**Exercise instructions:**
Work out how many lines of the listing below include the string "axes", and give that number alone.

[[ Given data open ]]

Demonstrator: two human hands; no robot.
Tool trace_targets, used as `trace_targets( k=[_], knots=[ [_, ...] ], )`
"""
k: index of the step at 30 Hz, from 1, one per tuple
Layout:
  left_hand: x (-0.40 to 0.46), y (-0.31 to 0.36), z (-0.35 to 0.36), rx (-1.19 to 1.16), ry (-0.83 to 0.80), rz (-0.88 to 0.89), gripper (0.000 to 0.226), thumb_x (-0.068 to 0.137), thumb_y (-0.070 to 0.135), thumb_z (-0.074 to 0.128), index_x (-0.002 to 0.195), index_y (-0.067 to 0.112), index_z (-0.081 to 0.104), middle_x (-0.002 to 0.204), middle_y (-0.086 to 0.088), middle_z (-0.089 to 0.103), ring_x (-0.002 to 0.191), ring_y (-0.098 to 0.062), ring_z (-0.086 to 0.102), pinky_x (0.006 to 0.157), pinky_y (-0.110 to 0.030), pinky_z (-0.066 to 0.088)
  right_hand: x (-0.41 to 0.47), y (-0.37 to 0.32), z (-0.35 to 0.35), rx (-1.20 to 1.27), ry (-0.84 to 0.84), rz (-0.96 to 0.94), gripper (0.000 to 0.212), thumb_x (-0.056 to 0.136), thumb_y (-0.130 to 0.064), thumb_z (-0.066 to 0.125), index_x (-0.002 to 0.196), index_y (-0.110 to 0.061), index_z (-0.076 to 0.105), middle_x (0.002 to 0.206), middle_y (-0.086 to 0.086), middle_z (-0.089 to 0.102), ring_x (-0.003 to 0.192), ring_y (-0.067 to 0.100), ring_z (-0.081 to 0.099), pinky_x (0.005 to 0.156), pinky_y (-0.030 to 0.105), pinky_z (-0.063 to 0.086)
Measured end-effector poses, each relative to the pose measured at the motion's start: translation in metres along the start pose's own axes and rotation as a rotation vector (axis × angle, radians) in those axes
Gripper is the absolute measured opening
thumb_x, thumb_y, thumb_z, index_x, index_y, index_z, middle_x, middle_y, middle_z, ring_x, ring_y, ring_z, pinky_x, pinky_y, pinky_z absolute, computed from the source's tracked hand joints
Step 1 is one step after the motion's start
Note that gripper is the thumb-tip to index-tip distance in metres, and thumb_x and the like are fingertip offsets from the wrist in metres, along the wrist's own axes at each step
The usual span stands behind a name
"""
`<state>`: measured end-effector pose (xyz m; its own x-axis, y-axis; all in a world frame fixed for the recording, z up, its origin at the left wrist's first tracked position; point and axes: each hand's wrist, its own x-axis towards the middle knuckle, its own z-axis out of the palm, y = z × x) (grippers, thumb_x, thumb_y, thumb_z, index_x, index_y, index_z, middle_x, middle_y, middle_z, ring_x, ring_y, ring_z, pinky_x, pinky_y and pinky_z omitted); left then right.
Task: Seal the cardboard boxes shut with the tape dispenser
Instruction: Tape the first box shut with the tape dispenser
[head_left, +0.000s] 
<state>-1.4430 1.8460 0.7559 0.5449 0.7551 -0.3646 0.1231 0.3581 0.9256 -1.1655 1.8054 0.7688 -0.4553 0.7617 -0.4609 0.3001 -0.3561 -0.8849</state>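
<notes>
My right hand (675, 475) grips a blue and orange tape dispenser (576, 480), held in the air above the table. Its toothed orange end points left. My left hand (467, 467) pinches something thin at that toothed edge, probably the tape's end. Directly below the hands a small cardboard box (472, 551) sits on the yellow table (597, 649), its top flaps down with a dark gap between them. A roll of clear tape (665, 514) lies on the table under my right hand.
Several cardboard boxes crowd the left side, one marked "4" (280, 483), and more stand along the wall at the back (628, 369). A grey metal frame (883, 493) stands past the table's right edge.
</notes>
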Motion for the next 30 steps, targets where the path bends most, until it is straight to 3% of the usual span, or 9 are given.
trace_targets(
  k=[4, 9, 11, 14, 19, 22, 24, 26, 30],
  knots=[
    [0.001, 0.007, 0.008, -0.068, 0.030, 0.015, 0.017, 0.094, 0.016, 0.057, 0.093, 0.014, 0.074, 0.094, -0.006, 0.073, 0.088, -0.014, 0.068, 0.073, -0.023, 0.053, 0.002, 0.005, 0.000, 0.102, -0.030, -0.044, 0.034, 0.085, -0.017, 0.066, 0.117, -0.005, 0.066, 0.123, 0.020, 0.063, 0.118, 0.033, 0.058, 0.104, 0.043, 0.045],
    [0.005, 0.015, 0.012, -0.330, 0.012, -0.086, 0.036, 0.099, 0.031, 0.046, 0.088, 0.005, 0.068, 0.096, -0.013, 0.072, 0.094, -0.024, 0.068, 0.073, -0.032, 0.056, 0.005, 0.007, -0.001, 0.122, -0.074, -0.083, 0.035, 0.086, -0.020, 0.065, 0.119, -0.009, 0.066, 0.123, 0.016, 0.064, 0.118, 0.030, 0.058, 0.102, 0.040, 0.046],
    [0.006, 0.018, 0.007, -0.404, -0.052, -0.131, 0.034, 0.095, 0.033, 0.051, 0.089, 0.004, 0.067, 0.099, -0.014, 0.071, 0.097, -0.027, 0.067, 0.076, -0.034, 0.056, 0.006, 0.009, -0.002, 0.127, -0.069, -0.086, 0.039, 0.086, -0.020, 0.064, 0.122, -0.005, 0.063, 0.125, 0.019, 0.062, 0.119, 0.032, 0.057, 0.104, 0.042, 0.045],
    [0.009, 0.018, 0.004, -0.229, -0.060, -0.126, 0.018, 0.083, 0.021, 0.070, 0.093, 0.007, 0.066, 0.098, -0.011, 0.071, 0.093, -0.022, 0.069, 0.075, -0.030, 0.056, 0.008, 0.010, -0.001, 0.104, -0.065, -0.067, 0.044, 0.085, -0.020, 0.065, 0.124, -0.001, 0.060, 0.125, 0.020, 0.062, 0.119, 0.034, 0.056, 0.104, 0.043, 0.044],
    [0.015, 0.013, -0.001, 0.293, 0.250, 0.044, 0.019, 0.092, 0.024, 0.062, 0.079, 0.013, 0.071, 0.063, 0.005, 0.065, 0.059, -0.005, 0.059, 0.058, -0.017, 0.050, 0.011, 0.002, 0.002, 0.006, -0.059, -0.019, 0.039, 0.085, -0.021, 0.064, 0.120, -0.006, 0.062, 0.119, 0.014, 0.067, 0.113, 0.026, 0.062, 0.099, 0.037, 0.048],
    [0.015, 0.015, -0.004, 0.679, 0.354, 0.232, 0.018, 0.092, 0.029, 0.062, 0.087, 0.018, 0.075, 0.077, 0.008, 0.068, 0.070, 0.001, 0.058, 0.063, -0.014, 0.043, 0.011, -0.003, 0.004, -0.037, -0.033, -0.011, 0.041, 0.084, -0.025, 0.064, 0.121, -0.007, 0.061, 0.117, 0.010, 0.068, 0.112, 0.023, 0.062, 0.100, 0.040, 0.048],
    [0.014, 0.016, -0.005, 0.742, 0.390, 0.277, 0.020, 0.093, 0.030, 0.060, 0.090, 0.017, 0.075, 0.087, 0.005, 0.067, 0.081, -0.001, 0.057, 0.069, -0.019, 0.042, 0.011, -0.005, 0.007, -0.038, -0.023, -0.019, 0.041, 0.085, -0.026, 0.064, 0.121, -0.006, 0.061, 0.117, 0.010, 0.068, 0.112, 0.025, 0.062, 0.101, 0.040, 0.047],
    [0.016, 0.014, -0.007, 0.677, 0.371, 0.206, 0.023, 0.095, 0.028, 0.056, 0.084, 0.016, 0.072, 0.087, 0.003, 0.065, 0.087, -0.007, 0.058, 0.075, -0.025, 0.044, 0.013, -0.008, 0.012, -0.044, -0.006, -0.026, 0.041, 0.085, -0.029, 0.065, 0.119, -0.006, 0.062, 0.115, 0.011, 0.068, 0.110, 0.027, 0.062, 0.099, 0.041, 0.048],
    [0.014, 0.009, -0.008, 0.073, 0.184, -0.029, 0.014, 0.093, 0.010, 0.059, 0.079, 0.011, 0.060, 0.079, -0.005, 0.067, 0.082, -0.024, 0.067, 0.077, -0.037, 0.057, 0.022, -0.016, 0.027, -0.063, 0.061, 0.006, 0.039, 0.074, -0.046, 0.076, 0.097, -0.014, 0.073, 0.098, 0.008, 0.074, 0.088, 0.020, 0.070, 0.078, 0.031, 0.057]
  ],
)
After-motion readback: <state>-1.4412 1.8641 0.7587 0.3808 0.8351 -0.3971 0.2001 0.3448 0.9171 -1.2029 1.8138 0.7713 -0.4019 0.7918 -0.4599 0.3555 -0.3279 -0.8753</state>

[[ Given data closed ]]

**Task answer:**
3